From June 3 to 10, northerly winds pushed thick smoke from wildfires burning in eastern Canada into the watershed.85 This year has been Canada's worst fire season, with the largest area burned on record.86 Figure 3 shows a modeled simulation of the smoke plume moving to the Mid-Atlantic at the beginning of June. Fires that create particularly large plumes of smoke can launch smoke high into the atmosphere. This smoke can then travel large distances more easily, potentially affecting air quality at locations very far away from ongoing wildfires.87 For example, during June, the smoke from the fires burning across Canada reached Europe.88

Figure 2. A Model of Smoke from Canada June 6-8, 2023

A heat map showing smoke plumes in the atmosphere over the United States. Source: NOAA Global Systems Laboratory, RAP-NCEP-Smoke Model, 2023.
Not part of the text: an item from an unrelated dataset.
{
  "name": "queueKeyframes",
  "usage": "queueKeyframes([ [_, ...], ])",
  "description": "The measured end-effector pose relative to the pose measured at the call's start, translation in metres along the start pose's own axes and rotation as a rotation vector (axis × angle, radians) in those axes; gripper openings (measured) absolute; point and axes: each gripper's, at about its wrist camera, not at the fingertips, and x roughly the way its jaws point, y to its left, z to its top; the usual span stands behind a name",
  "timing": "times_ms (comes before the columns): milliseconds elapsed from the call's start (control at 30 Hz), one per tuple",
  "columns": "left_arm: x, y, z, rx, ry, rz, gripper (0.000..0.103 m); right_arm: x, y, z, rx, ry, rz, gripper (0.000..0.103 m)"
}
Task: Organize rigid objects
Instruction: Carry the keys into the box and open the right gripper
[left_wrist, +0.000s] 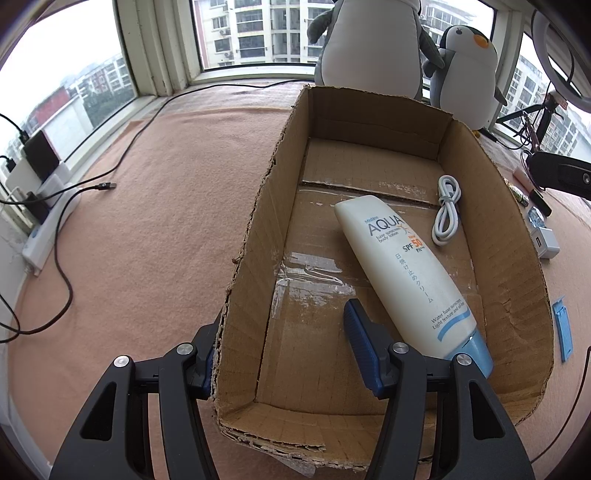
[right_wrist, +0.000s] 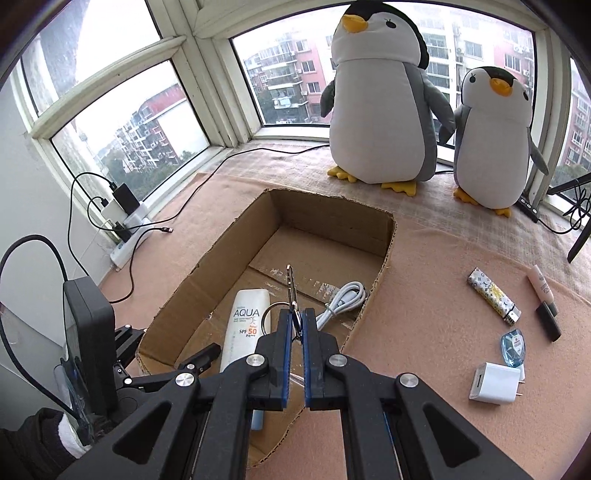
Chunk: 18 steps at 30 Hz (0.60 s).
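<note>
Left wrist view: the left gripper (left_wrist: 284, 354) sits wide open astride the box (left_wrist: 251, 236), one finger outside its left wall and one inside, gripping nothing. On the box floor lies the sunscreen tube (left_wrist: 402, 273), white with a blue cap, running from 12 down to 5 o'clock, with a coiled white cable (left_wrist: 447, 210) just beside it at 2 o'clock. Right wrist view: the right gripper (right_wrist: 294, 332) is clamped on a key (right_wrist: 291, 286) with its ring (right_wrist: 271, 317), blade pointing to 12 o'clock, hanging over the box interior above the tube. To do this well, I'd say lower it toward the bare cardboard at 12 o'clock, clear of cable and tube, then release. On the cloth at 3 o'clock wait a lighter (right_wrist: 493, 297), charger (right_wrist: 493, 386), floss (right_wrist: 513, 349) and small tube (right_wrist: 541, 290).
</note>
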Motion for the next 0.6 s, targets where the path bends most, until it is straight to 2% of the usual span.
queueKeyframes([
  [433, 0.000, 0.000, 0.000, -0.001, -0.001, 0.000, 0.059, 0.023, 0.002, 0.001, -0.002, 0.037, 0.001, 0.007],
  [467, 0.000, 0.001, 0.000, 0.000, -0.001, -0.001, 0.059, 0.024, 0.002, 0.001, -0.001, 0.040, 0.004, 0.012],
  [533, 0.000, 0.000, 0.000, -0.001, 0.000, -0.001, 0.059, 0.023, 0.002, 0.001, -0.004, 0.035, 0.005, 0.030],
  [567, 0.000, 0.001, 0.000, -0.001, -0.001, -0.001, 0.059, 0.022, 0.003, 0.001, -0.007, 0.029, 0.001, 0.044],
  [600, 0.000, 0.000, 0.000, -0.001, -0.001, -0.001, 0.059, 0.020, 0.004, 0.001, -0.009, 0.017, -0.007, 0.053],
])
SOURCE: NOAA Global Systems Laboratory, RAP-NCEP-Smoke Model, 2023.89,90

During the June 3-10 event, Air Quality Alerts were in place in the Mid-Atlantic for several days, with the AQI exceeding unhealthy, very unhealthy, or hazardous thresholds in most areas.91,92 Multiple locations experienced some of their poorest air quality since EPA records began in 1999 including Washington D.C. and Harrisburg, Pennsylvania.93,94 Visibilities were reduced to as little as a half-mile at times in parts of central New York and northern Pennsylvania where daily high temperatures were slightly cooler due to the thick smoke.95 In some areas, outdoor activities were cancelled, outdoor spaces such as zoos were closed, and schools dismissed students early.96,97

From June 28 to 30, another significant plume of wildfire smoke moved into the watershed, though this was not as intense as the early June event.98 Air quality alerts were issued as the air quality reached unhealthy levels in many areas.99 At times during this event, Washington D.C. had some of the worst air quality of any major city in the world.100 The poor air quality caused places such as pools to close and sent other outdoor activities indoors.101

The National Weather Service office in Binghamton, New York issued 32 air quality alerts in June, by far their greatest number for any month since records began there in May 2007 (the previous high number for air quality alerts in a single month was 10 in July 2010).102 The National Weather Service offices in State College, Pennsylvania and Baltimore/Washington D.C. also issued their greatest number of air quality alerts for any month since May 2009 and April 2010 respectively.103,104 In June, every state in the Mid-Atlantic had their worst day of air quality from smoke on record.105 Figure 4 shows the highest daily AQI from June 2023 reported at any monitor in each of the states in the Mid-Atlantic.106 Pennsylvania reached an AQI of 309 on June 7 in the Allentown urban area. Meanwhile, hourly AQI readings topped 450 in parts of central New York and central Pennsylvania on June 7 and 8.107,108

Figure 3. Fine Particulate Matter Air Quality Index for June 2023

A line graph showing the fine particulate matter air quality index for June 2023. Source: EPA AirNow, 2023.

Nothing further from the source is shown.